A Comissão Especial formada pela Assembleia Legislativa de Minas Gerais (ALMG) para analisar a Proposta de Emenda à Constituição (PEC) que extingue a necessidade de referendo prévio à privatização da Companhia de Saneamento (Copasa) enfrenta um momento de turbulência nesta terça-feira (7).
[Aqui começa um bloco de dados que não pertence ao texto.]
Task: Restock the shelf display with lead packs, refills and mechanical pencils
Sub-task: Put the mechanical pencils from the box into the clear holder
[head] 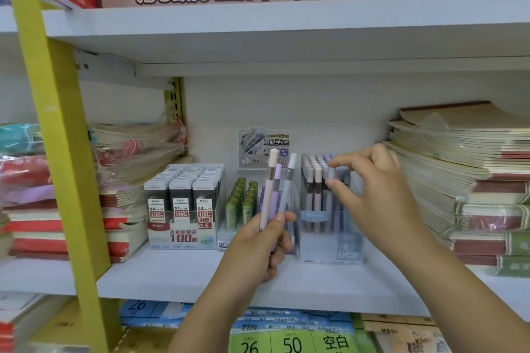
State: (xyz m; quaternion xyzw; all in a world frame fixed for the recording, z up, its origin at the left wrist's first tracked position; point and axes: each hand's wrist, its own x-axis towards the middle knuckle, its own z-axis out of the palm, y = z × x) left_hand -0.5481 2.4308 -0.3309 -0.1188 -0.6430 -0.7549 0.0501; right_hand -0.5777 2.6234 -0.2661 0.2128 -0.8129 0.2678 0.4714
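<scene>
Okay, left hand [258, 246] sits low centre, forearm angled up and to the right. Its fingers curl round the lower ends of three mechanical pencils [275, 192], cream, purple and pale grey. They are held upright, slightly fanned, in front of the middle display.

Right hand [381, 189] reaches in from the lower right, forearm long across the frame, palm facing left, fingers bent. Thumb and forefinger pinch the cap of a greyish pencil [331, 175] standing in the clear pencil box [332, 246]; a bit blurry there.

That box stands on the shelf [172, 275], just right of the green refill tubes [242, 203]. Black lead packs [183, 203] are further left, and notebooks [473, 180] are stacked at the right.
</scene>
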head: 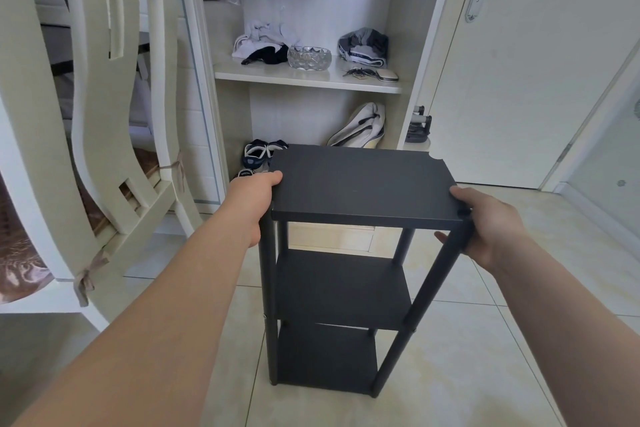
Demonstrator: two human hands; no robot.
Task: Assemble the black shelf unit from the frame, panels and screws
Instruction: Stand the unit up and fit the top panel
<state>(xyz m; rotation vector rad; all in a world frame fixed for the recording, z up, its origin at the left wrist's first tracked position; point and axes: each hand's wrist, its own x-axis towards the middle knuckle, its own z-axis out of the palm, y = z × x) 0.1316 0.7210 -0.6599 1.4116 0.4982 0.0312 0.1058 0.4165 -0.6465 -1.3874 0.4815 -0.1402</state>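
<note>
- The black shelf unit (346, 288) stands upright on the tiled floor (485, 357), straight ahead of the person, between both outstretched arms.
- Its bottom panel (325, 357) sits low near the floor and the middle panel (343, 288) is above it. Both are carried by round black posts.
- The right hand (485, 225) grips the near right corner of the top panel (363, 184). The thumb lies on top, and the fingers (441, 236) curl round the front right post (436, 274) just beneath.
- The left hand (254, 204) clasps the panel's left edge with the thumb pressed on the upper face. Its fingers are hidden under the panel.
- A cream chair (104, 149) with a tied cushion stands to the left, near the unit but apart from it.
- Beyond, an open wardrobe holds shoes (258, 154) at the bottom. Its shelf (311, 78) carries a glass bowl (309, 58) and folded clothes.
- A white door (519, 80) stands to the right of the wardrobe.
</note>
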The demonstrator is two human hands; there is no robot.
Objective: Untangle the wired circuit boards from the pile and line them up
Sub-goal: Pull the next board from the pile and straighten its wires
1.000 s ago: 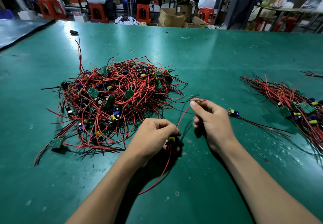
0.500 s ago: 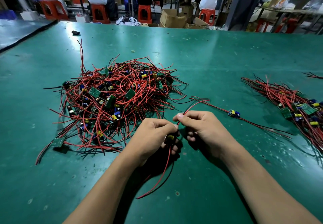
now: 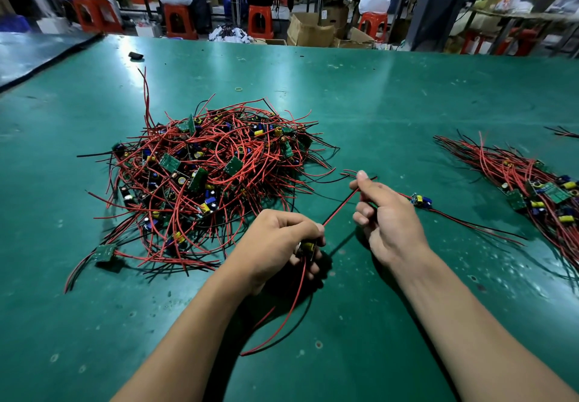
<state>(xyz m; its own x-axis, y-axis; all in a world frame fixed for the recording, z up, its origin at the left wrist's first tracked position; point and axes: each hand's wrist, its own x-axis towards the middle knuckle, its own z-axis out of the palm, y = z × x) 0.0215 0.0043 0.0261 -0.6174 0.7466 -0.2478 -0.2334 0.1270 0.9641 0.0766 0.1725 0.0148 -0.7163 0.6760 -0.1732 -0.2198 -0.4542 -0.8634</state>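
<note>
The right hand [image 3: 390, 216] has drawn away from the left hand [image 3: 272, 245], stretching a red wire [image 3: 340, 206] straight between them, and pinches it between thumb and forefinger. The left hand is curled round a small circuit board [image 3: 308, 247]. The tangled pile [image 3: 213, 169] lies to the left on the green bench [image 3: 407, 97], the sorted row [image 3: 539, 188] far right, and a loose board [image 3: 421, 200] just beyond the right hand
</note>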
A chegada de um deputado governista, que substituiria outro aliado de Romeu Zema (Novo) na comissão, atrasou por causa de demora na entrega do requerimento necessário para viabilizar a troca de representante. Diante da situação, parlamentares da oposição, contrários à privatização da estatal, pediram a suspensão da reunião.
Por causa do imbróglio, a reunião foi suspensa. Segundo apuração de O Fator, a paralisação pode se estender até esta quarta-feira (8), quando está previsto um novo encontro da Comissão Especial.
A brecha foi vista pela oposição quando Antônio Carlos Arantes, do PL, precisou se ausentar da comissão. Lincoln Drumond, também do PL, substituiria Arantes. Drumond, contudo, não chegou portando o documento que o habilitaria a ocupar a vaga do correligionário. Na visão da oposição, essa lacuna fez o quórum da sessão ser inferior ao mínimo exigido, o que proporcionaria o encerramento precoce da sessão.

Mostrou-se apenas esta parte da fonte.